Mi Yi, Sun Pin
Department of Occupational Health & Toxicology, School of Public Health, Fudan University, Shanghai 200032, PR China.
Department of Occupational Health & Toxicology, School of Public Health, Fudan University, Shanghai 200032, PR China.
Hear Res. 2025 Jun;461:109252. doi: 10.1016/j.heares.2025.109252. Epub 2025 Mar 30.

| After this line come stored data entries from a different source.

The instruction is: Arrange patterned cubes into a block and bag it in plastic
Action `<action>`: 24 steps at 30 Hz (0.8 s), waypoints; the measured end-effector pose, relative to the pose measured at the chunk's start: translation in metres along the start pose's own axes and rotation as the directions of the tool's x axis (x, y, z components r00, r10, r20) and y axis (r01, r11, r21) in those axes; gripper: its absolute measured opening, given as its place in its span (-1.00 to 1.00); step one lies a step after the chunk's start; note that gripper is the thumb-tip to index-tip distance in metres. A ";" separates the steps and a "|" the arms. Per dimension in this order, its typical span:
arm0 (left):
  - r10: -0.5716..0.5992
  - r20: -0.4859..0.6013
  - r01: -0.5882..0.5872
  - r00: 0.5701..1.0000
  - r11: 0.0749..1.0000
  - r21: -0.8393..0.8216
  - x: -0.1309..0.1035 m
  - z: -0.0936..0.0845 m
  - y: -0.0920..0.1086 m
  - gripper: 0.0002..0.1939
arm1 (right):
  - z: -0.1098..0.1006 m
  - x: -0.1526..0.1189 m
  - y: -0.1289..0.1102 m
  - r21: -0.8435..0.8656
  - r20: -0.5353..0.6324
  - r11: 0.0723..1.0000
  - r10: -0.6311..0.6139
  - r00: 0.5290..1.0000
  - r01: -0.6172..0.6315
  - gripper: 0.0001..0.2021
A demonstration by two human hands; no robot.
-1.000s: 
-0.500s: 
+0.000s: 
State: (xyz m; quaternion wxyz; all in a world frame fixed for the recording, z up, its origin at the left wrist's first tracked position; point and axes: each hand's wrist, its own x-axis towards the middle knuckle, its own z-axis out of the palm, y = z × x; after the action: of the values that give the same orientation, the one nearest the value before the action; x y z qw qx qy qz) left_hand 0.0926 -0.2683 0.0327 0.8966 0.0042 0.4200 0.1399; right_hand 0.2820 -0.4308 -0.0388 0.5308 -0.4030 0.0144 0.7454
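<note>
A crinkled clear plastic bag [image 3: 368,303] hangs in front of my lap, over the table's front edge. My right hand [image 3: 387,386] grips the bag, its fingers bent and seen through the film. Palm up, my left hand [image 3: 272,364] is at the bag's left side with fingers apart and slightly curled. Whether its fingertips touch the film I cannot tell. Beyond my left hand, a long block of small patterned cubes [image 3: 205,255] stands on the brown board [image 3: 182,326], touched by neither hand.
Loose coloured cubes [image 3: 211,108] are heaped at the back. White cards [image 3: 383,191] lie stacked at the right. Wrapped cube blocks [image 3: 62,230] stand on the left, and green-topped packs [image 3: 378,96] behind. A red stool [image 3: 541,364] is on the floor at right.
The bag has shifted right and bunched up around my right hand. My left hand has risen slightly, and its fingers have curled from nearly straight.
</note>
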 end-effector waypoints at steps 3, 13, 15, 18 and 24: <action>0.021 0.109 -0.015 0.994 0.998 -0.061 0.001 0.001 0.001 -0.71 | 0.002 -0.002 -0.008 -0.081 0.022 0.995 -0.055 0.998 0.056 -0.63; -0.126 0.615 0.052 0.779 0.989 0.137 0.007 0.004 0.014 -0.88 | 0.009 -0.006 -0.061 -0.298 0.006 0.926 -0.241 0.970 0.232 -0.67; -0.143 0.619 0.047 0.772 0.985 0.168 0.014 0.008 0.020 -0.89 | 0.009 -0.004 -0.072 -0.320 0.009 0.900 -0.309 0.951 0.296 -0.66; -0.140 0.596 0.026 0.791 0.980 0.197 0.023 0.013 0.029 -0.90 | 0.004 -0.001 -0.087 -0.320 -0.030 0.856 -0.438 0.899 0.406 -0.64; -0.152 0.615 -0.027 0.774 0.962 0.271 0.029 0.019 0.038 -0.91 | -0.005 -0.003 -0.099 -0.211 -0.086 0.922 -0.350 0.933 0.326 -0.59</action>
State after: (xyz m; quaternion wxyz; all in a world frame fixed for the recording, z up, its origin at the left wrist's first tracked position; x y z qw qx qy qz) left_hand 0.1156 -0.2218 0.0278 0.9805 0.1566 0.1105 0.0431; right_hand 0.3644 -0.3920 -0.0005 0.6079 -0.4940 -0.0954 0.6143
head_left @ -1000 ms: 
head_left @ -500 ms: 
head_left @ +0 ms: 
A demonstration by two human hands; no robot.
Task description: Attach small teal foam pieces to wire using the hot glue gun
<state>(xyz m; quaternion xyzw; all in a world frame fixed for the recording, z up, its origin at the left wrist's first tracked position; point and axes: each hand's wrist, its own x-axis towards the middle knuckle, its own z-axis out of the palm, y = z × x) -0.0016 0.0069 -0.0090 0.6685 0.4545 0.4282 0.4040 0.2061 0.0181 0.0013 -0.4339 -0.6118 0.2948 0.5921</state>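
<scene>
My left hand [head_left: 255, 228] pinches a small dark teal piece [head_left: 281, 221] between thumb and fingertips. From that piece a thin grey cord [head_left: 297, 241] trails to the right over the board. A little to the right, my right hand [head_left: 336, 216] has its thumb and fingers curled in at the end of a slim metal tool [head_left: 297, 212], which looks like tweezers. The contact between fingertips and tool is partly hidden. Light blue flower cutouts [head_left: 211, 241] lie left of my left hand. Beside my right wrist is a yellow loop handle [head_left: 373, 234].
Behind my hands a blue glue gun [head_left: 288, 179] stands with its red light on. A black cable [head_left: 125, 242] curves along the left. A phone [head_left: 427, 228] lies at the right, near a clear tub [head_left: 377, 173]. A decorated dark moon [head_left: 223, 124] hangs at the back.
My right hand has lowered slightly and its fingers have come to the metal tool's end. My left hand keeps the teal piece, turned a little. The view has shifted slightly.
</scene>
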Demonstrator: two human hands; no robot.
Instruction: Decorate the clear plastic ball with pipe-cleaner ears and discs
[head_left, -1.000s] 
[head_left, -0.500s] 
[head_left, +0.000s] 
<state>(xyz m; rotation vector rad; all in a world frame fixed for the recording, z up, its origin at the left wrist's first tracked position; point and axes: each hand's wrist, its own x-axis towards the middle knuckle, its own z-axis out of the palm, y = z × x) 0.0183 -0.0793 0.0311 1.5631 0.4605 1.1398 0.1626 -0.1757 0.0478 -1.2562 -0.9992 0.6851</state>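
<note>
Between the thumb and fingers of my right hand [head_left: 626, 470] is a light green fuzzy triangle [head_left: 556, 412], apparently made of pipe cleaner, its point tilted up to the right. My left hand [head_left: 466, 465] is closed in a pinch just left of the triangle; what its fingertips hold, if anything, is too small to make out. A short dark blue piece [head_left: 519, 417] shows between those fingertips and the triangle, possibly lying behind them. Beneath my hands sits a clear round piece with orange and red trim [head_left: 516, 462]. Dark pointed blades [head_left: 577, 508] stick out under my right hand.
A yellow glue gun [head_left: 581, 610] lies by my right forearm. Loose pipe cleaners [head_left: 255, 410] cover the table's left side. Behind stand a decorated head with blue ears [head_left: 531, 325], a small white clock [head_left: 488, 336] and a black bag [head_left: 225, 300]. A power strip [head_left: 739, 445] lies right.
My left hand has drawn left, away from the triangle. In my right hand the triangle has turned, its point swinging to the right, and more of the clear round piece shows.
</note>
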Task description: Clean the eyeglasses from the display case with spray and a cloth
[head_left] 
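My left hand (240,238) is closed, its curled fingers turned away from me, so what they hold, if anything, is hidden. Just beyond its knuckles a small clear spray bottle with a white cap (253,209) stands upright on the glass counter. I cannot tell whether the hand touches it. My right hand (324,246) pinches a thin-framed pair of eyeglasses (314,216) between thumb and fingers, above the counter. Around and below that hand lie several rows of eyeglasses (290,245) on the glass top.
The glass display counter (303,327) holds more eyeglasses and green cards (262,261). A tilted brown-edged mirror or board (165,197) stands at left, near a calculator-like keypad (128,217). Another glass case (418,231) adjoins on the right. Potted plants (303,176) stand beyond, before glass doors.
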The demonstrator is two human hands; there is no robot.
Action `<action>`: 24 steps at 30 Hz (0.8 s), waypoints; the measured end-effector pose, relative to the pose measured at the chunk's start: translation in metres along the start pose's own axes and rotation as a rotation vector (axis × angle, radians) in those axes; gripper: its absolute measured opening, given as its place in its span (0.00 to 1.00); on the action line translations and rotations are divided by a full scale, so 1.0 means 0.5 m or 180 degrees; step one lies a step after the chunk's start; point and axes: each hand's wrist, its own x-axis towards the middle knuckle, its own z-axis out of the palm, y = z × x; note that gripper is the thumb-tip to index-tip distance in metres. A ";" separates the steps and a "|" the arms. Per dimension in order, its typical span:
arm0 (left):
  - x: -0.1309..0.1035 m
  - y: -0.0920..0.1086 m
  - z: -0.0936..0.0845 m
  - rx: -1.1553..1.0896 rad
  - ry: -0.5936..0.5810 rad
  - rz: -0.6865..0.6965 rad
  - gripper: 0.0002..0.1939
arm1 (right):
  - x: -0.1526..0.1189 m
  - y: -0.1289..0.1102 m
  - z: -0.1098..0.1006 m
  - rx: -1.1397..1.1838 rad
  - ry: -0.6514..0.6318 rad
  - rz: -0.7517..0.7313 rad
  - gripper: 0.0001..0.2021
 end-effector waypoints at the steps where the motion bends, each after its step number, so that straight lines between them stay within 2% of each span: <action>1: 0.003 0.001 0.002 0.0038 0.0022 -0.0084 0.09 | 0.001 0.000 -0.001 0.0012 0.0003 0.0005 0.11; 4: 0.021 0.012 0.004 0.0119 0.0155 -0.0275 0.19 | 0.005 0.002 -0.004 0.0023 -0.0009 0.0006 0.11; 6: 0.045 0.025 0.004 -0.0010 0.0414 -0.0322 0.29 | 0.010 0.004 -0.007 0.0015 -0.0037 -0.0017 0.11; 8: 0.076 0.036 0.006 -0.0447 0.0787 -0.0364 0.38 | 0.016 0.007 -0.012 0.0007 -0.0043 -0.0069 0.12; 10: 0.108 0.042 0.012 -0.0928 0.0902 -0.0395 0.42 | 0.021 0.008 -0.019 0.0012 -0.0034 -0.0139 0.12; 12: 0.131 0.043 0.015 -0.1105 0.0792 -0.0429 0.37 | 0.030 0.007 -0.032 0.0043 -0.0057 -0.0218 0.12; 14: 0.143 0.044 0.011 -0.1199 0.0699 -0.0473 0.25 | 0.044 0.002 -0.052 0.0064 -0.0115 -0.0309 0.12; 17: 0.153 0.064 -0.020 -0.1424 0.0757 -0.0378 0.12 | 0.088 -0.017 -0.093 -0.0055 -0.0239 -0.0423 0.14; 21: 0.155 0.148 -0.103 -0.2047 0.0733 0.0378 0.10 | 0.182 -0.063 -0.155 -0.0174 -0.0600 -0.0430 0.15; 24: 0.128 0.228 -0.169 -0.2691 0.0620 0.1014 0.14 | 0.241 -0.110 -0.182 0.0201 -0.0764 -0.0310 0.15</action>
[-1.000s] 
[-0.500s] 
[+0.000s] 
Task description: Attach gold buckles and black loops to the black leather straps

The prevalence of hearing loss (HL) has emerged as an escalating public health concern globally. The objective of this study was to leverage data from the National Health and Nutritional Examination Survey (NHANES) to develop an interpretable predictive machine learning (ML) model for HL. In accordance with the established inclusion and exclusion criteria, a total of 2814 participants were randomly assigned to one of two distinct groups for the training and validation of the predictive models. We identified the most significant variables using Recursive Feature Elimination and constructed a HL prediction model through various ML models. The generalization ability of the models was evaluated via 10-fold cross-validation. Eight different models were utilized to develop the optimal prediction model for HL. Subsequently, three interpretable methods, Feature importance analysis, Generalized linear model (GLM) and Restricted cubic spline (RCS) were integrated into a pipeline and embedded in ML for model interpretation. In this study, the Random Forest (RF) exhibited superior performance across all evaluation metrics after balancing the data using the Synthetic Minority Oversampling Technique (SMOTE), particularly excelling in AUC, PR-AUC and F1 score. Feature importance analysis uncovered significant correlations between HL and top 10 features, including age, blood lead (Pb) level, urine thallium (Tl) level, BMI, total energy, urine antimon (Sb) level, vitamin E intake, urine cobalt (Co) level, calcium intake and urine cesium (Cs) level. Moreover, both univariate and multivariate GLMs identified blood Pb [OR (95 % CI):1.169 (1.037,1.311)] and vitamin E intake [OR (95 % CI):0.776 (0.641,0.928)] as the main features associated with HL. The RCS analysis further revealed that increased blood Pb level and decreased vitamin E intake correspond to a proportional rise in the anticipated risk of HL after adjusted by confounders. Our ML models identify key factors that, if validated by future studies, will have important implications for hearing conservation. Furthermore, these ML-based point-of-care prediction models will help overcome barriers to hearing healthcare and enable the efficient allocation of resources by accurately identifying individuals who are in dire need of hearing assessment.
听力损失(HL)的患病率已成为全球范围内日益严重的公共卫生问题。本研究的目的是利用国家健康与营养检查调查(NHANES)的数据,开发一种可解释的用于HL的预测性机器学习(ML)模型。根据既定的纳入和排除标准,总共2814名参与者被随机分配到两个不同的组之一,用于预测模型的训练和验证。我们使用递归特征消除法确定了最显著的变量,并通过各种ML模型构建了HL预测模型。通过10折交叉验证评估模型的泛化能力。使用八种不同的模型来开发用于HL的最佳预测模型。随后,将三种可解释方法,即特征重要性分析、广义线性模型(GLM)和受限立方样条(RCS)集成到一个流程中,并嵌入到ML中进行模型解释。在本研究中,使用合成少数过采样技术(SMOTE)平衡数据后,随机森林(RF)在所有评估指标上均表现出卓越的性能,尤其在AUC、PR-AUC和F1分数方面表现出色。特征重要性分析揭示了HL与前10个特征之间的显著相关性,包括年龄、血铅(Pb)水平、尿铊(Tl)水平、BMI、总能量、尿锑(Sb)水平、维生素E摄入量、尿钴(Co)水平、钙摄入量和尿铯(Cs)水平。此外,单变量和多变量GLM均将血铅[OR(95%CI):1.169(1.037,1.311)]和维生素E摄入量[OR(95%CI):0.776(0.641,0.928)]确定为与HL相关的主要特征。RCS分析进一步表明,在经混杂因素调整后,血铅水平升高和维生素E摄入量降低与HL预期风险的相应增加成正比。我们的ML模型确定了关键因素,若经未来研究验证,将对听力保护具有重要意义。此外,这些基于ML的即时护理预测模型将有助于克服听力保健的障碍,并通过准确识别急需听力评估的个体来实现资源的有效分配。